Не теряя ни секунды, Клэр развернула записку, прикрепленную к крышке коробки, и принялась читать вслух:

— Эти медали — награды за храбрость и отвагу для Фурий. Раздайте каждой по одной; они сами найдут способ, как их прикрепить. В центре каждой медали находится пустое место — оно заполнится тогда, когда каждый владелец значка выберет себе имя. С Новым Годом вас всех. Дрейк. Эй, Пушистые! Вас только что наградили отличительными значками за храбрость! — радостно воскликнула Клэр.

— Ура-а-а-а-а! — заверещала в ответ толпа. — Давай дальки! Давай нам! Дальки давай…

Мы расхохотались и принялись раскладывать значки по полу.

— Разбирайте!

В этот момент, тихонько и про себя, я поняла, что Новый Год удался. И что он — настоящий. Такой же теплый, как и любой другой. А главное, такой же волшебный. И что будет здорово нам всем вместе поднять бокалы, и что желания, загаданные под бой часов, обязательно сбудутся.

* * *

Второго января падал снег. Пушистый, равнодушный и неспешный. Снег укрыл город и машины, налип на деревья, перестелил простынь на дорогах и тротуарах и пузато прикорнул на перилах. Он будто пытался занять каждый сантиметр воздушного пространства, попадая в рты, мешая различать номера проезжающих автобусов и катаясь на шапках прохожих.
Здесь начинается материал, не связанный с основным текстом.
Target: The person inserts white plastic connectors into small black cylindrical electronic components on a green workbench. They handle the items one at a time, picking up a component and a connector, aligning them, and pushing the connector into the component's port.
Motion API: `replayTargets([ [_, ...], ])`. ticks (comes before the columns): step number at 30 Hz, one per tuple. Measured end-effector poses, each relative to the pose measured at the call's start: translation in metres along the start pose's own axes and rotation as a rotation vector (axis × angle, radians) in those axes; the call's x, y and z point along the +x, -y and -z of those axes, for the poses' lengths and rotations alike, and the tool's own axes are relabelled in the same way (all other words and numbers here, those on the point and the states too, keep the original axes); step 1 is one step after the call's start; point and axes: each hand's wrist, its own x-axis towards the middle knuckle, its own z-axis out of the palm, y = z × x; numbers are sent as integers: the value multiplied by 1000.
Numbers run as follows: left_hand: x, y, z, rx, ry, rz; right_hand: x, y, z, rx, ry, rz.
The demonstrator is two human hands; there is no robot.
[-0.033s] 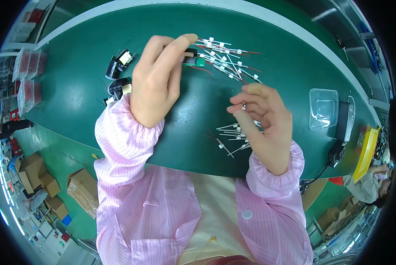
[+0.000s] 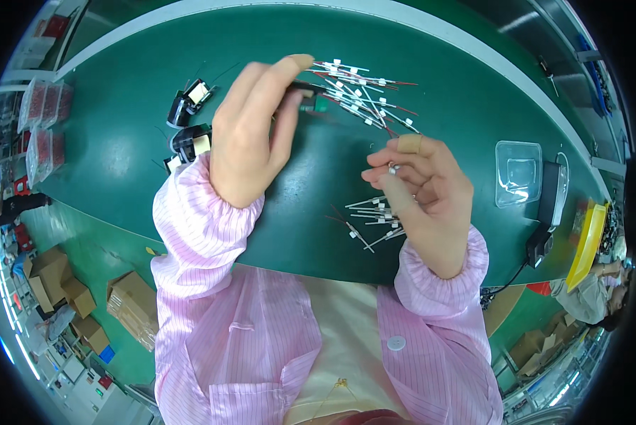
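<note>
My left hand (image 2: 250, 134) is closed around a small electronic part (image 2: 318, 104), black with a green circuit-board end, partly covered by the fingers and slightly blurred. Just beyond its fingertips lies a loose pile of white-and-red wire leads (image 2: 364, 95) with small white connectors. My right hand (image 2: 435, 198) pinches a tiny white and metallic piece (image 2: 393, 169) between thumb and fingers; its exact kind is too small to tell. Under that hand is a second, smaller group of wire leads (image 2: 373, 212), partly hidden by it.
Black assemblies with cream blocks (image 2: 192, 142) lie left of my left hand on the green table (image 2: 304, 234). Toward the right are a clear plastic box (image 2: 518, 173), a black device with a cable (image 2: 542, 244) and a yellow tray (image 2: 586, 248). Clear containers (image 2: 45, 152) stand at the far left.
The electronic part in my left hand has tilted, so less of its green board shows. The tiny piece in my right hand has turned slightly.
</note>
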Motion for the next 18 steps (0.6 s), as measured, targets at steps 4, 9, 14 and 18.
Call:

Небольшая комната, отделенная от общей лаборатории, почти закуток — большое окно спереди и дверь сзади, а посередине четыре столба, между которыми, словно муха, залипшая в паутине, третий час к ряду сидела, глядя на падающий снег, я.

Мир вокруг то становился кристально четким, ясным и различимым, то плавно уплывал вбок, куда-то в сторону, почти пропадал. Через какой-то момент он снова возвращался, напоминая о своем существовании низким гудением плотных полей, плавающих через меня, будто тела и не существовало вовсе; и снова падал за окном снег. Один и тот же пейзаж навевал сонливость. Снег, наверное, будет падать и когда опыт закончится, и час спустя, и даже через десять лет. Весь мир превратился в большую снежную равнину, укрытую километрами чистого холодного снега.

На улицу не хотелось: видимо, сказался побочный эффект затянувшегося эксперимента. В другой раз бы побежать по хрусткому настилу, подышать морозом, натянув шапку на самые глаза, купить бы горячего свежеиспеченного хлеба да оторвать кусок зубами прямо на улице. А теперь нет — только бы сидеть и сидеть в надежде, что вскоре все закончится.